■ WHAT THE TASK ASKS ■
From the entries that follow, copy each line containing the word "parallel".

■ INPUT DATA ■
********

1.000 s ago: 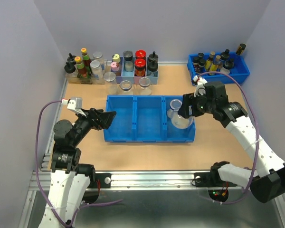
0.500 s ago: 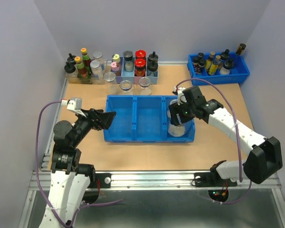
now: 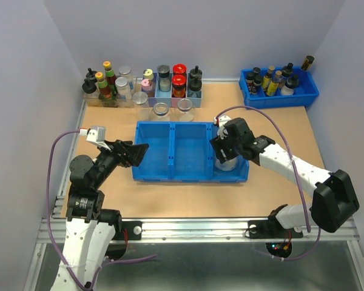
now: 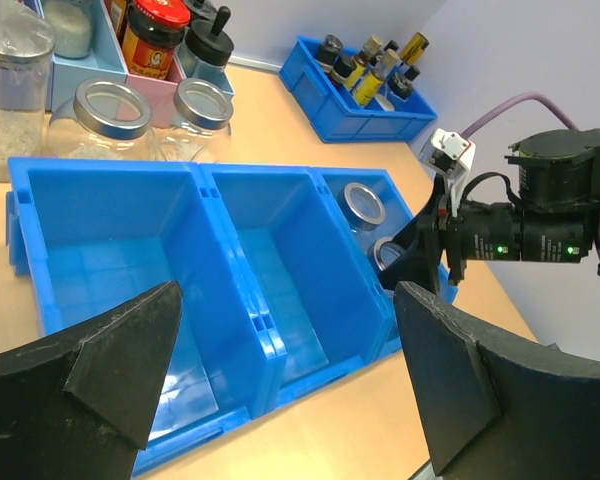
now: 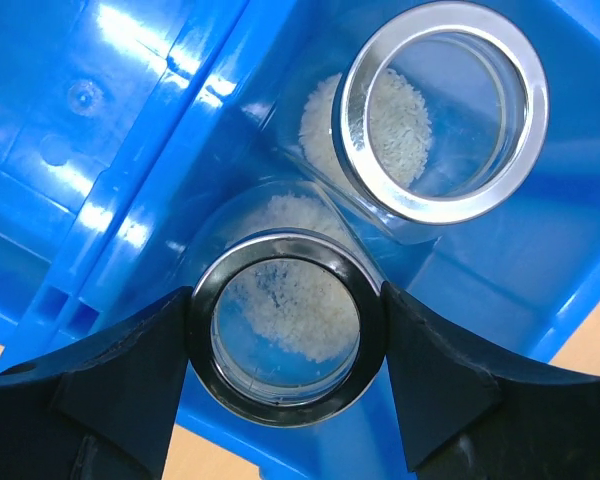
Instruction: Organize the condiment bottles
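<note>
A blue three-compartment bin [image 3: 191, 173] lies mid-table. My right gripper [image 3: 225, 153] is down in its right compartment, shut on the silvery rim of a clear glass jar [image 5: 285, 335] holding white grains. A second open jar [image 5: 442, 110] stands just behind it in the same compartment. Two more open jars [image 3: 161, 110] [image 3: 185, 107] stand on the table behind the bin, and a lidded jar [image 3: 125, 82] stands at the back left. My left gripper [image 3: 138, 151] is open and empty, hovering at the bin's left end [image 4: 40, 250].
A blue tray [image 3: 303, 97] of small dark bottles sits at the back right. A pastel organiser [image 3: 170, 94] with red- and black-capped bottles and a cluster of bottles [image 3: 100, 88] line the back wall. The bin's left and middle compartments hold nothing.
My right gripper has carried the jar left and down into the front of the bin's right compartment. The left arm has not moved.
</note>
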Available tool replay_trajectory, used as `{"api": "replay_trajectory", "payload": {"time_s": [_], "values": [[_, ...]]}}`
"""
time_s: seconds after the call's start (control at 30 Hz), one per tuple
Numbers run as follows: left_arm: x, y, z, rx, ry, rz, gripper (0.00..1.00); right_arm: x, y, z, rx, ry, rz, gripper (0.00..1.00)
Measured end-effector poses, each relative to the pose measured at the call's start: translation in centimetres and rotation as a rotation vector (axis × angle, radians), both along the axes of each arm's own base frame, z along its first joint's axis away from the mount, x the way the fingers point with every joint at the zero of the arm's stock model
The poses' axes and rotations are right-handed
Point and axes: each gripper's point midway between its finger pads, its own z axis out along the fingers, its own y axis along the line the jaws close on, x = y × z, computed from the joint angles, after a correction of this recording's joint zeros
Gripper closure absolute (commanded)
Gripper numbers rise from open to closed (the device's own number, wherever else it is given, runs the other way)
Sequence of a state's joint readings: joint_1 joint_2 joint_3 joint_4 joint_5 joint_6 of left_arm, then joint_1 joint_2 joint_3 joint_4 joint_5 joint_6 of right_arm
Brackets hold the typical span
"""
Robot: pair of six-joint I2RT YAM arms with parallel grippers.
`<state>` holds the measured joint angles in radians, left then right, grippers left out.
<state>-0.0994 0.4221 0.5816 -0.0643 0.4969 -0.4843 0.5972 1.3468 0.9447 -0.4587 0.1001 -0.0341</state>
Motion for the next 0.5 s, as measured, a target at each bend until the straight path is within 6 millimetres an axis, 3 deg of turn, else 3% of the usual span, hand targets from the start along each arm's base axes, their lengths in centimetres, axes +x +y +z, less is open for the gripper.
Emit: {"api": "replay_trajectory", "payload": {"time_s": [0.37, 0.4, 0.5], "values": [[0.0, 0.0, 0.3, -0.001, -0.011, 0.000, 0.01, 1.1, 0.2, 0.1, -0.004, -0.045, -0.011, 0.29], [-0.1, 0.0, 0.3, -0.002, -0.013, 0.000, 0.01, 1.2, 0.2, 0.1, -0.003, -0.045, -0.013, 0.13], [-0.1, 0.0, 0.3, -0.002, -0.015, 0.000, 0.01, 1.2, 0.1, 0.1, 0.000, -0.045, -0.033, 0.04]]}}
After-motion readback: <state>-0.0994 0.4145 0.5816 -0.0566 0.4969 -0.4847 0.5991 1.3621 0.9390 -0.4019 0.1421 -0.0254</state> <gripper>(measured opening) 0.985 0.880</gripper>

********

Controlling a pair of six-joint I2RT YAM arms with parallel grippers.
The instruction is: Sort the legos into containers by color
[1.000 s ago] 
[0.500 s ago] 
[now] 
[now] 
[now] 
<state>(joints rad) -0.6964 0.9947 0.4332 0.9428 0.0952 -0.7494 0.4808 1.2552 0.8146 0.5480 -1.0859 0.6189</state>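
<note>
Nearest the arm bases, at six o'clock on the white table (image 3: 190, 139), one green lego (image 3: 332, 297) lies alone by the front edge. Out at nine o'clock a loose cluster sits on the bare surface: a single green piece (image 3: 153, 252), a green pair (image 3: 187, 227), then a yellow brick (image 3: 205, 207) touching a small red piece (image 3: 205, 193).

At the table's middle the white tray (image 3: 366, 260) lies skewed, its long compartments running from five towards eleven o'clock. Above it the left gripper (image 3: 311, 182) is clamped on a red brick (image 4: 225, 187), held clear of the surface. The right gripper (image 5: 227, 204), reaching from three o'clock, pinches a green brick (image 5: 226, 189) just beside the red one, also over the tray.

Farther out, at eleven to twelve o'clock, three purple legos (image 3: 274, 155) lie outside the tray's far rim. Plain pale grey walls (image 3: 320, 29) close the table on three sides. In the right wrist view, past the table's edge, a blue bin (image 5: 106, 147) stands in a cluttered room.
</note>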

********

■ RESULT FOR THIS EXERCISE ■
Robot: pair of six-joint I2RT YAM arms with parallel grippers.
Controlling a pair of six-joint I2RT YAM arms with parallel grippers.

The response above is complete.